Faut-il rendre les objets exposés dans les musées à leur pays d’origine ? La question de la restitution d’artefacts emblématiques, comme la pierre de Rosette ou les marbres du Parthénon, revient de plus en plus souvent. Au centre de ce débat mondial se trouve une interrogation essentielle : à qui appartient réellement le patrimoine ? Entre héritage culturel, mémoire volée et responsabilité des musées, le sujet divise.
Découvrez des œuvres chargées d’histoire et de tensions...
Adaptation française par Margaux Cervatius
La cité mythique de Troie est restée célèbre pour la guerre qui a opposé son roi, Priam, aux héros grecs menés par Achille. À la fin du XIXe siècle, l’archéologue allemand Heinrich Schliemann met au jour une collection de trésors vieille de 4 500 ans qui aurait appartenu au dernier roi de Troie.
Ces pièces inestimables ont longtemps été exposées aux Musées d’État de Berlin, jusqu’en 1945. À la fin de la Seconde Guerre mondiale, elles sont discrètement emportées par l’armée soviétique. Des décennies plus tard, en 1994, le trésor refait surface au musée Pouchkine de Moscou. La Russie justifie alors sa décision de le garder : elle considère ces reliques comme une compensation pour les destructions subies pendant le conflit.
Mais l’histoire ne s’arrête pas là.
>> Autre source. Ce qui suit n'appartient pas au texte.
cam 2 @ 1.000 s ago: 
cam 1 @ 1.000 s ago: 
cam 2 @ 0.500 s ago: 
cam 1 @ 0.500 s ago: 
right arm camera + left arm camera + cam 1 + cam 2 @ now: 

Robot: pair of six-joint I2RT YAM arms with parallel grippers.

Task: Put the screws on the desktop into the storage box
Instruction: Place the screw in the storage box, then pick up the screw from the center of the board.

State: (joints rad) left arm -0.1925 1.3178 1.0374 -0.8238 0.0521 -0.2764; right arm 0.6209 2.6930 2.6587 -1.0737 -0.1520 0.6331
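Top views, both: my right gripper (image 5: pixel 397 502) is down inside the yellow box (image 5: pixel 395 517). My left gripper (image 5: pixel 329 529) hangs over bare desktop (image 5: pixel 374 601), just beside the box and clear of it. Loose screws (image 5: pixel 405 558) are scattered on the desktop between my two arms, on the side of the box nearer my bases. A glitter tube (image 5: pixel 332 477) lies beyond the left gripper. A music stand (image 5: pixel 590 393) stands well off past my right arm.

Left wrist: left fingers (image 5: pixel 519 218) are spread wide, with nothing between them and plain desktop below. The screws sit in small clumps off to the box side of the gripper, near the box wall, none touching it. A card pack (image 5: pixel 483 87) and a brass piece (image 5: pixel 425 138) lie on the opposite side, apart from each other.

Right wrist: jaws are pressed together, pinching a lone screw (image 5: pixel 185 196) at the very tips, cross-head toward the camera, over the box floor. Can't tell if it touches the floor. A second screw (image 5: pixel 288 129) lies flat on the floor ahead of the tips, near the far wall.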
Comme les fouilles ont eu lieu à Troie, située en Turquie actuelle, Ankara réclame également la restitution de ces objets. Malgré plusieurs tentatives diplomatiques, le fameux « trésor de Priam » reste aujourd’hui au cœur d’un bras de fer international.
En 1898, deux lions attaquent plus d’une centaine d’ouvriers sur le chantier du chemin de fer à Tsavo (dans ce qui est l’actuel Kenya) avant d’être abattus par le lieutenant-colonel John Henry Patterson, l’ingénieur en chef du projet.
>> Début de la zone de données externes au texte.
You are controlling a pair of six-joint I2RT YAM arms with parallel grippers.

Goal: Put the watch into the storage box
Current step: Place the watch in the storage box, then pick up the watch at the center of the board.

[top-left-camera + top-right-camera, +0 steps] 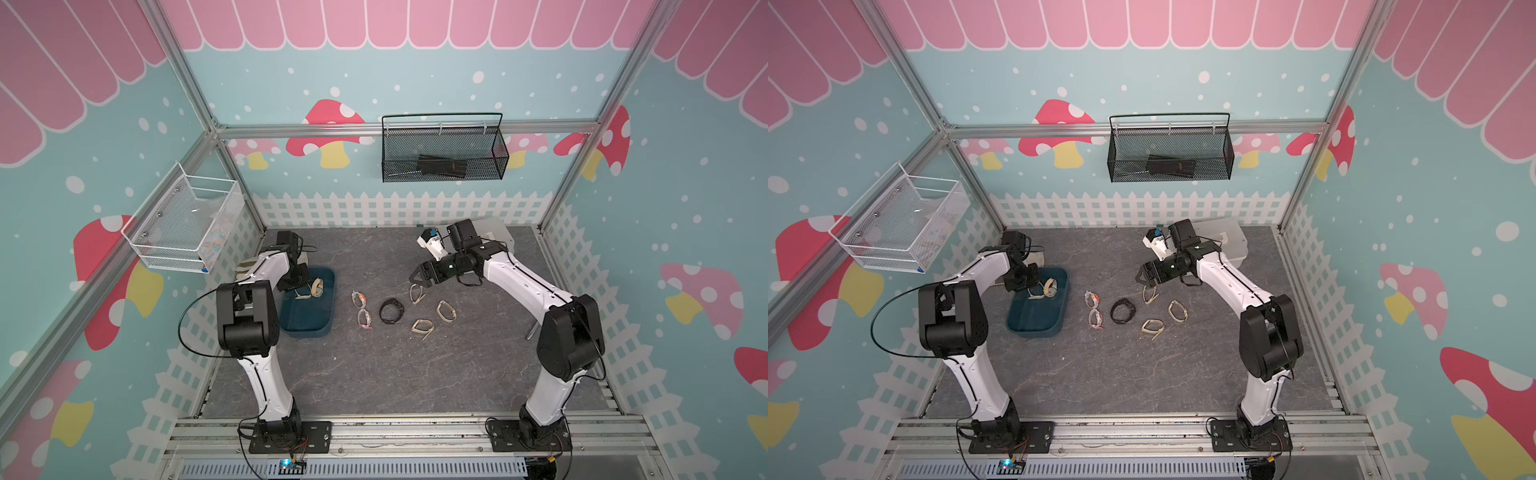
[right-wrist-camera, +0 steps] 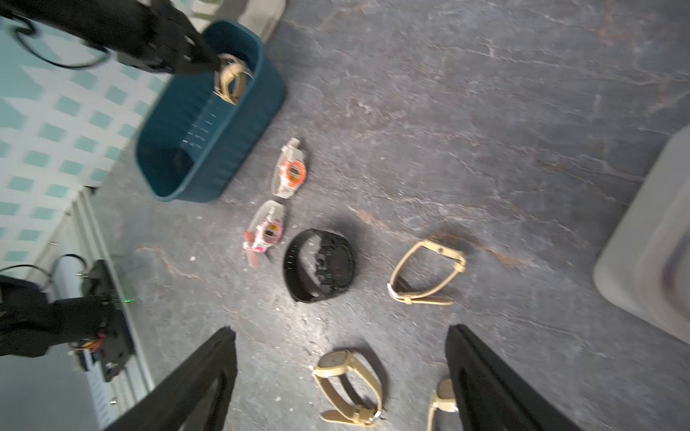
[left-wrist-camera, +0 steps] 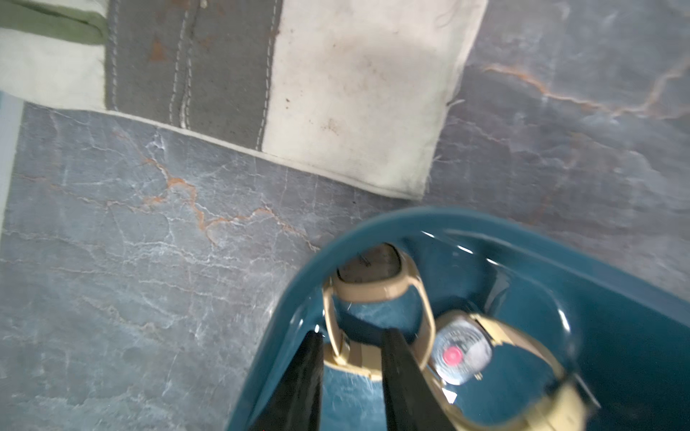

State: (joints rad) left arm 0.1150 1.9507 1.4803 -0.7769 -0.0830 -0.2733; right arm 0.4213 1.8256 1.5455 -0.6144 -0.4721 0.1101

Les peaux et les crânes des lions sont vendus au musée Field de Chicago en 1925, où ils sont toujours exposés depuis. Le Kenya maintient que les deux lions font partie de son histoire culturelle et qu’ils doivent être restitués.
Ces sculptures majestueuses ornaient autrefois le Parthénon d’Athènes, le grand temple dédié à Athéna dans la Grèce antique. Mais au début du XIXe siècle, Thomas Bruce, septième comte d’Elgin et ambassadeur britannique auprès de l’Empire ottoman, qui occupe alors la Grèce, fait retirer plusieurs panneaux sculptés des frises du monument pour les ramener en Grande-Bretagne.
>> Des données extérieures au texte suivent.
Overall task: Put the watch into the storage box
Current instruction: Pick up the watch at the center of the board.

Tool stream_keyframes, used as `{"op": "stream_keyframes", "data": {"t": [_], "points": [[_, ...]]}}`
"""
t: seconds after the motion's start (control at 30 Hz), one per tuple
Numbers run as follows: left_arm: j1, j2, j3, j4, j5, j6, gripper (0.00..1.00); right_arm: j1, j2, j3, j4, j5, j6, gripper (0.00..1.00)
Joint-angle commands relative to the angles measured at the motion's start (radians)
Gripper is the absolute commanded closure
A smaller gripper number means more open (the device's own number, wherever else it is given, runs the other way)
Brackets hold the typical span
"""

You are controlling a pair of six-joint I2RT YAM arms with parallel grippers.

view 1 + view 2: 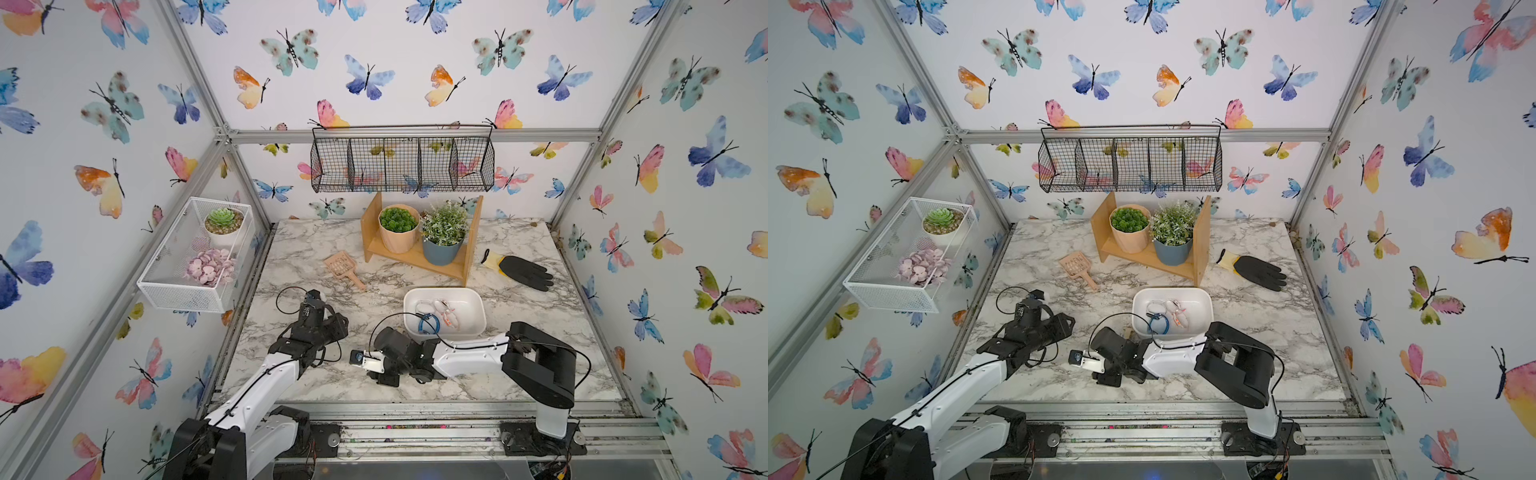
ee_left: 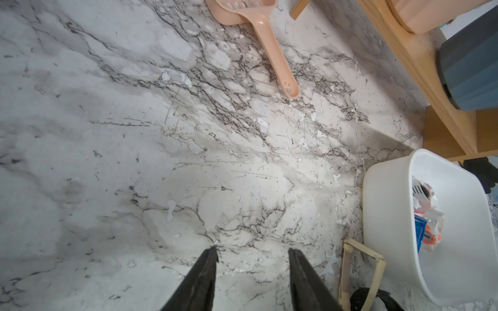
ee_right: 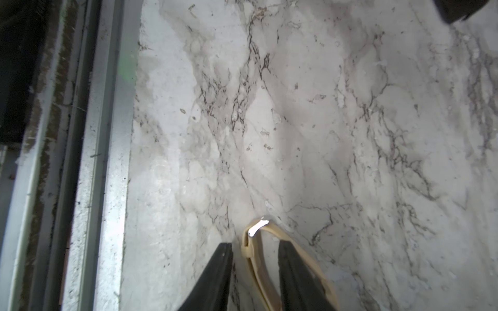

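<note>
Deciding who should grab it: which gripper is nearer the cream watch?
Right. The right gripper straddles the strap of the watch beside the storage box; the left gripper is open, apart from it.

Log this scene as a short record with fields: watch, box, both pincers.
watch: cream watch lying on the marble table, outside the box
storage box: white storage box, beside the watch, holds other watches
left pincer: left pincer open, above bare marble
right pincer: right pincer open, fingers straddling the strap
task state: watch not yet boxed
</note>
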Motion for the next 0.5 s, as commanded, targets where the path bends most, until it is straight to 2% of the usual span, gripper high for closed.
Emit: {"op": "stream_keyframes", "data": {"t": [0.0,0.13,0.3,0.47], "points": [[0.007,-0.001,0.006,0.010,0.029,0.017,0.52,0.007,0.022,0.008,-0.029,0.026,-0.004,0.65],[0.007,-0.001,0.003,0.010,0.030,0.018,0.52,0.007,0.047,0.019,-0.033,0.030,0.000,0.69],[0.007,-0.008,0.000,0.005,0.029,0.020,0.52,0.007,0.056,0.018,-0.027,0.034,0.011,0.86],[0.007,-0.015,0.003,0.000,0.031,0.024,0.52,0.007,0.032,0.002,-0.003,0.018,0.013,0.96]]}}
En 1816, les célèbres « marbres d’Elgin » entrent dans les collections du British Museum, où ils sont encore exposés aujourd’hui. Leur présence à Londres continue pourtant de susciter un vif débat. Selon les derniers sondages, 59 % des Britanniques sont favorables à leur retour en Grèce. Mais en 2024, George Osborne, président du British Museum, estimait que la perspective d’un accord, peut-être sous la forme d’un prêt à long terme, restait « encore lointaine ».
Deux toiles de Pablo Picasso, Jeune Garçon au cheval et Le Moulin de la Galette, peintes au début du XXe siècle, sont aujourd’hui exposées à New York, au Museum of Modern Art (MoMA) et au musée Guggenheim, respectivement.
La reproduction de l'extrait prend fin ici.